» Work item: Retype the listing found below exactly, but leave out each picture.
--------------------------------
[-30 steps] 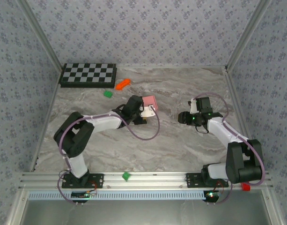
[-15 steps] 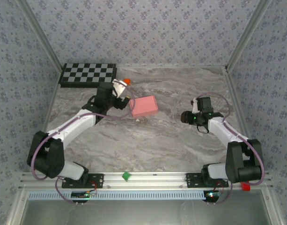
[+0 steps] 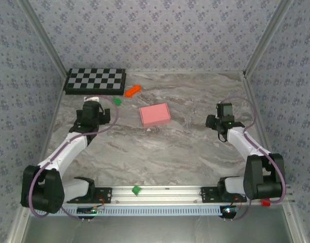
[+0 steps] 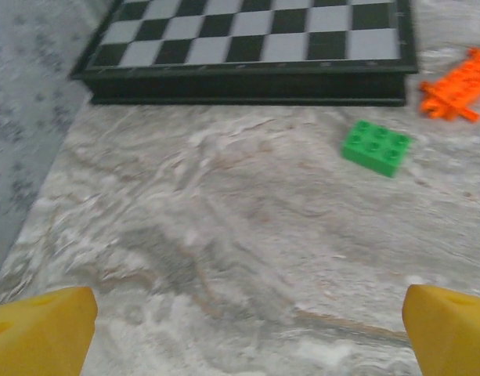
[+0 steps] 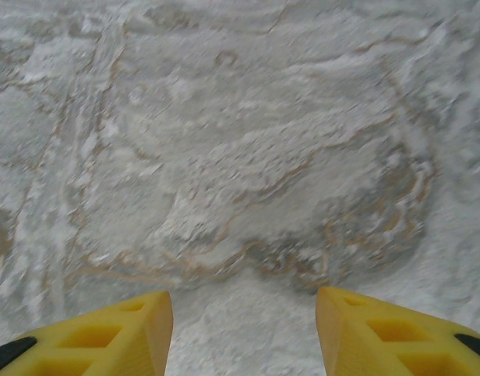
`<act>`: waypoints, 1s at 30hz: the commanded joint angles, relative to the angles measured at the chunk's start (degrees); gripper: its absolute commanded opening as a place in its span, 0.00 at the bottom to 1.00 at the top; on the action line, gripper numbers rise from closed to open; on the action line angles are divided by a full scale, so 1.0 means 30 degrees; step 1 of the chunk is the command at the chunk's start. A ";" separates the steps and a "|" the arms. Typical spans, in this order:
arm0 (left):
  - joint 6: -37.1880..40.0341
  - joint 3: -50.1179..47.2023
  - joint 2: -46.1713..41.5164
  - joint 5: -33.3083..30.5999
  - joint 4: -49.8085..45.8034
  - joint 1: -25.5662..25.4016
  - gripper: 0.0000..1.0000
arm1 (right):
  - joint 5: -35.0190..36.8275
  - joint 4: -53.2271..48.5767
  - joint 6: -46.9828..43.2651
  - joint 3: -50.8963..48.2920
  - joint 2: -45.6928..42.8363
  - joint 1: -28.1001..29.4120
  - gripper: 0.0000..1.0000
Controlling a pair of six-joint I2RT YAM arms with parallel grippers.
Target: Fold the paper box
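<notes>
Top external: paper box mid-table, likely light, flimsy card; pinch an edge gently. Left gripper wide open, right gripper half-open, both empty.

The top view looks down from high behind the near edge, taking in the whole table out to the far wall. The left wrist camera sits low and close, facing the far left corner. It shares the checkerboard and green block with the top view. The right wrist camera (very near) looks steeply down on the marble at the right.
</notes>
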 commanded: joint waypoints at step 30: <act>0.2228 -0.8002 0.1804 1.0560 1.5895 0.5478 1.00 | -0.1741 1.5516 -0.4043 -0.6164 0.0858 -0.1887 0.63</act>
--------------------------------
» Response to the exercise:
[-30 steps] 
[-15 steps] 
[+0 steps] 
[+0 steps] 
[+0 steps] 
`<act>`: waypoints, 1s at 30hz: the commanded joint angles, relative to the angles measured at the chunk's start (degrees); gripper: its absolute commanded opening as a place in its span, 0.00 at the bottom to 1.00 at the top; on the action line, gripper numbers rise from closed to open; on the action line angles are divided by a full scale, so 1.0 means 30 degrees; step 1 of the chunk is the command at the chunk's start. A ";" separates the steps and a "|" the arms. Typical spans, in this order:
arm0 (left):
  - joint 6: -37.1880..40.0341
  - joint 3: -50.1179..47.2023
  - joint 2: -46.1713..41.5164
  - joint 5: -33.3083..30.5999
  - joint 4: -49.8085..45.8034
  - joint 1: -25.5662..25.4016
  - gripper: 0.0000..1.0000
arm1 (right):
  - joint 5: -35.0190..36.8275
  - joint 4: -53.2271..48.5767
  - joint 6: -46.9828..43.2651
  - joint 3: -50.8963..48.2920
  - joint 2: -45.6928..42.8363
  - joint 1: -28.1001..29.4120
  - gripper: 0.0000..1.0000
Controlling a pair of six-joint I2RT YAM arms with parallel grippers.
Target: Fold the paper box
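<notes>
Top external: paper box mid-table, likely light, flimsy card; pinch an edge gently. Left gripper wide open, right gripper half-open, both empty.

The top view looks down from high behind the near edge, taking in the whole table out to the far wall. The left wrist camera sits low and close, facing the far left corner. It shares the checkerboard and green block with the top view. The right wrist camera (very near) looks steeply down on the marble at the right.
</notes>
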 commanded: joint waypoints at step 30: <act>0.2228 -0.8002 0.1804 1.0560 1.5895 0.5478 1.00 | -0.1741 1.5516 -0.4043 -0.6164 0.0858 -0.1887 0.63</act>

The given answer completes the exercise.